* [Task]:
Return all the data below as it stands, minus the pictures.

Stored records
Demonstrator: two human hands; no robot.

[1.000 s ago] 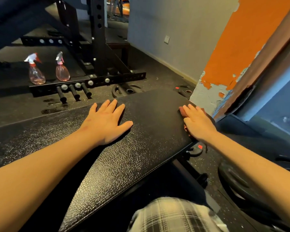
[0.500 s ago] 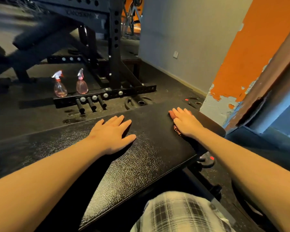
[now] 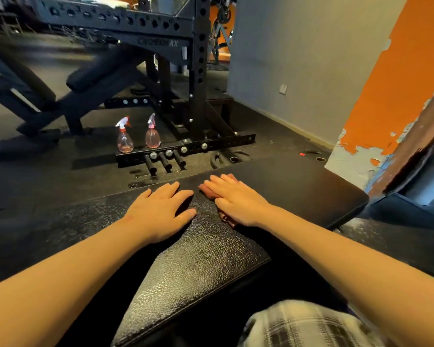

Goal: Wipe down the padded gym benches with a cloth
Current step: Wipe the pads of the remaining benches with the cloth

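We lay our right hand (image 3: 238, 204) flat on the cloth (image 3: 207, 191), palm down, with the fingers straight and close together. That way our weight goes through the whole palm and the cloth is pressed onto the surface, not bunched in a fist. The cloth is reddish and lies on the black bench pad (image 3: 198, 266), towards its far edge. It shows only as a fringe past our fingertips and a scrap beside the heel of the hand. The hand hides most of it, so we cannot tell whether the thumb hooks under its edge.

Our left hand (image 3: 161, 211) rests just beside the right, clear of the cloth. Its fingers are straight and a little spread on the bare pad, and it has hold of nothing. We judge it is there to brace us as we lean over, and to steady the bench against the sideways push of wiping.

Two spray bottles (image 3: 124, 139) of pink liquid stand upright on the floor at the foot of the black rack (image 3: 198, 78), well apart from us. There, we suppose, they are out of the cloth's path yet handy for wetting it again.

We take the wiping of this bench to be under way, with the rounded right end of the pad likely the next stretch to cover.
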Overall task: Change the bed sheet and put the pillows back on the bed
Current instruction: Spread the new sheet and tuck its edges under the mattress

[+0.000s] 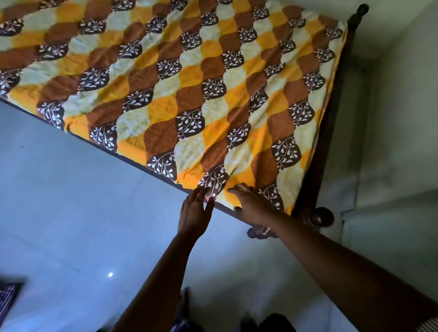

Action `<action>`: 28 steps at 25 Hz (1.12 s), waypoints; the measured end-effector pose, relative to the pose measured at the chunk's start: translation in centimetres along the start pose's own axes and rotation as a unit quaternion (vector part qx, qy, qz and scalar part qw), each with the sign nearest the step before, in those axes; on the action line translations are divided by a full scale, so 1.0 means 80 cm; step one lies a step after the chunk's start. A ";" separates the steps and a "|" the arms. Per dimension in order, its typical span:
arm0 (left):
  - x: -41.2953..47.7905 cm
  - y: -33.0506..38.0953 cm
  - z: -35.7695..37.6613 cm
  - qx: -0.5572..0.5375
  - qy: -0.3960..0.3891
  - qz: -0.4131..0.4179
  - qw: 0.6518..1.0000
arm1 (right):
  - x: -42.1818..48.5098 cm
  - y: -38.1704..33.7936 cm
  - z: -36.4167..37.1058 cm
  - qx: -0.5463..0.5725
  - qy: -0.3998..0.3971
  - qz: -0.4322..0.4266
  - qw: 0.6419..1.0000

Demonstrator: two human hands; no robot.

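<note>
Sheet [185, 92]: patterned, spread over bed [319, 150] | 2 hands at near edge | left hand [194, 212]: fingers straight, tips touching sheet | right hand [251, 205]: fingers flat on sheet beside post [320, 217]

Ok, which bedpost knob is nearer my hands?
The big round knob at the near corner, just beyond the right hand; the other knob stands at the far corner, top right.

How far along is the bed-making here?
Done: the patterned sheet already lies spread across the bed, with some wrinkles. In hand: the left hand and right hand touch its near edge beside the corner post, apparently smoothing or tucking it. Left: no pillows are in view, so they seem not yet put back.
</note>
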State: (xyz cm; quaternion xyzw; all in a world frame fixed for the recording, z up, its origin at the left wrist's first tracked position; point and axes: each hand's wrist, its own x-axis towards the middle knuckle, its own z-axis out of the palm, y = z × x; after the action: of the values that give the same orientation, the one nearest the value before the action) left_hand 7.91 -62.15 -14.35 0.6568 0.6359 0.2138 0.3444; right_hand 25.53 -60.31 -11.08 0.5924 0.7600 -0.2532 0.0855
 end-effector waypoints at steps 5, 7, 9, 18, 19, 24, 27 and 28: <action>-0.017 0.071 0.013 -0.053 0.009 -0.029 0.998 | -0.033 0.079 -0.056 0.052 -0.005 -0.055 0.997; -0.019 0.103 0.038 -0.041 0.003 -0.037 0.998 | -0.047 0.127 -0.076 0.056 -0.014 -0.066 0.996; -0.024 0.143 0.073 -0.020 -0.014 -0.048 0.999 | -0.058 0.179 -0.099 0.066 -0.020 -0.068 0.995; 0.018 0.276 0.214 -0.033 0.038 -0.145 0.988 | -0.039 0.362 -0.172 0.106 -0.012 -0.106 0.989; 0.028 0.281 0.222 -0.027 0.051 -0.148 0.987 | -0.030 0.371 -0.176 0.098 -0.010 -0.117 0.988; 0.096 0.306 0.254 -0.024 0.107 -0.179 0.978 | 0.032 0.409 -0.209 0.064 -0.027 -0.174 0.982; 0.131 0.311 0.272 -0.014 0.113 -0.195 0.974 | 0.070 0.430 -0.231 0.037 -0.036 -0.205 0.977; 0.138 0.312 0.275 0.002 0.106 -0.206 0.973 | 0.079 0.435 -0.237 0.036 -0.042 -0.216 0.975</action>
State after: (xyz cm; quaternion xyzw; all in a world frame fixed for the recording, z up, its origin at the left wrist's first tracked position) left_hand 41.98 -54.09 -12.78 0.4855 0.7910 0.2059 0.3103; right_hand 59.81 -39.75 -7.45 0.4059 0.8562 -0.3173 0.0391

* [Output of the exercise]:
Demonstrator: two human hands; no robot.

[1.000 s ago] 
[0.500 s ago] 
[now] 

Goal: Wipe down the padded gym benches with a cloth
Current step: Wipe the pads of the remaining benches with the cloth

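We lay our right hand (image 3: 238, 204) flat on the cloth (image 3: 207, 191), palm down, with the fingers straight and close together. That way our weight goes through the whole palm and the cloth is pressed onto the surface, not bunched in a fist. The cloth is reddish and lies on the black bench pad (image 3: 198, 266), towards its far edge. It shows only as a fringe past our fingertips and a scrap beside the heel of the hand. The hand hides most of it, so we cannot tell whether the thumb hooks under its edge.

Our left hand (image 3: 161, 211) rests just beside the right, clear of the cloth. Its fingers are straight and a little spread on the bare pad, and it has hold of nothing. We judge it is there to brace us as we lean over, and to steady the bench against the sideways push of wiping.

Two spray bottles (image 3: 124, 139) of pink liquid stand upright on the floor at the foot of the black rack (image 3: 198, 78), well apart from us. There, we suppose, they are out of the cloth's path yet handy for wetting it again.

We take the wiping of this bench to be under way, with the rounded right end of the pad likely the next stretch to cover.
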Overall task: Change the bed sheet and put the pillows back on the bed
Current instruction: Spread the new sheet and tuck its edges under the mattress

[+0.000s] 

Action `<action>`: 28 steps at 25 Hz (1.12 s), waypoints; the measured end-effector pose, relative to the pose measured at the chunk's start: translation in centimetres along the start pose's own axes and rotation as a unit quaternion (vector part qx, qy, qz and scalar part qw), each with the sign nearest the step before, in those axes; on the action line translations are divided by a full scale, so 1.0 means 80 cm; step one lies a step after the chunk's start. A ";" separates the steps and a "|" the arms. Per dimension in order, its typical span:
arm0 (left):
  - x: -41.2953..47.7905 cm
  - y: -33.0506..38.0953 cm
  - z: -35.7695..37.6613 cm
  - qx: -0.5572..0.5375
  - qy: -0.3960..0.3891
  - qz: -0.4131..0.4179
  - qw: 0.6518..1.0000
arm1 (right):
  - x: -42.1818..48.5098 cm
  - y: -38.1704..33.7936 cm
  - z: -36.4167..37.1058 cm
  - qx: -0.5463..0.5725
  - qy: -0.3998..0.3971
  - qz: -0.4322..0.4266
  - qw: 0.6419..1.0000

Demonstrator: two human hands; no robot.

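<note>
Sheet [185, 92]: patterned, spread over bed [319, 150] | 2 hands at near edge | left hand [194, 212]: fingers straight, tips touching sheet | right hand [251, 205]: fingers flat on sheet beside post [320, 217]

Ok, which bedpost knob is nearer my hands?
The big round knob at the near corner, just beyond the right hand; the other knob stands at the far corner, top right.

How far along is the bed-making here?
Done: the patterned sheet already lies spread across the bed, with some wrinkles. In hand: the left hand and right hand touch its near edge beside the corner post, apparently smoothing or tucking it. Left: no pillows are in view, so they seem not yet put back.
</note>
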State: (xyz cm; quaternion xyzw; all in a world frame fixed for the recording, z up, its origin at the left wrist's first tracked position; point and axes: each hand's wrist, its own x-axis towards the middle knuckle, its own z-axis out of the palm, y = z × x; after the action: of the values that give the same orientation, the one nearest the value before the action) left_hand 7.91 -62.15 -14.35 0.6568 0.6359 0.2138 0.3444; right_hand 25.53 -60.31 -11.08 0.5924 0.7600 -0.2532 0.0855
 end-effector waypoints at steps 5, 7, 9, 18, 19, 24, 27 and 28: <action>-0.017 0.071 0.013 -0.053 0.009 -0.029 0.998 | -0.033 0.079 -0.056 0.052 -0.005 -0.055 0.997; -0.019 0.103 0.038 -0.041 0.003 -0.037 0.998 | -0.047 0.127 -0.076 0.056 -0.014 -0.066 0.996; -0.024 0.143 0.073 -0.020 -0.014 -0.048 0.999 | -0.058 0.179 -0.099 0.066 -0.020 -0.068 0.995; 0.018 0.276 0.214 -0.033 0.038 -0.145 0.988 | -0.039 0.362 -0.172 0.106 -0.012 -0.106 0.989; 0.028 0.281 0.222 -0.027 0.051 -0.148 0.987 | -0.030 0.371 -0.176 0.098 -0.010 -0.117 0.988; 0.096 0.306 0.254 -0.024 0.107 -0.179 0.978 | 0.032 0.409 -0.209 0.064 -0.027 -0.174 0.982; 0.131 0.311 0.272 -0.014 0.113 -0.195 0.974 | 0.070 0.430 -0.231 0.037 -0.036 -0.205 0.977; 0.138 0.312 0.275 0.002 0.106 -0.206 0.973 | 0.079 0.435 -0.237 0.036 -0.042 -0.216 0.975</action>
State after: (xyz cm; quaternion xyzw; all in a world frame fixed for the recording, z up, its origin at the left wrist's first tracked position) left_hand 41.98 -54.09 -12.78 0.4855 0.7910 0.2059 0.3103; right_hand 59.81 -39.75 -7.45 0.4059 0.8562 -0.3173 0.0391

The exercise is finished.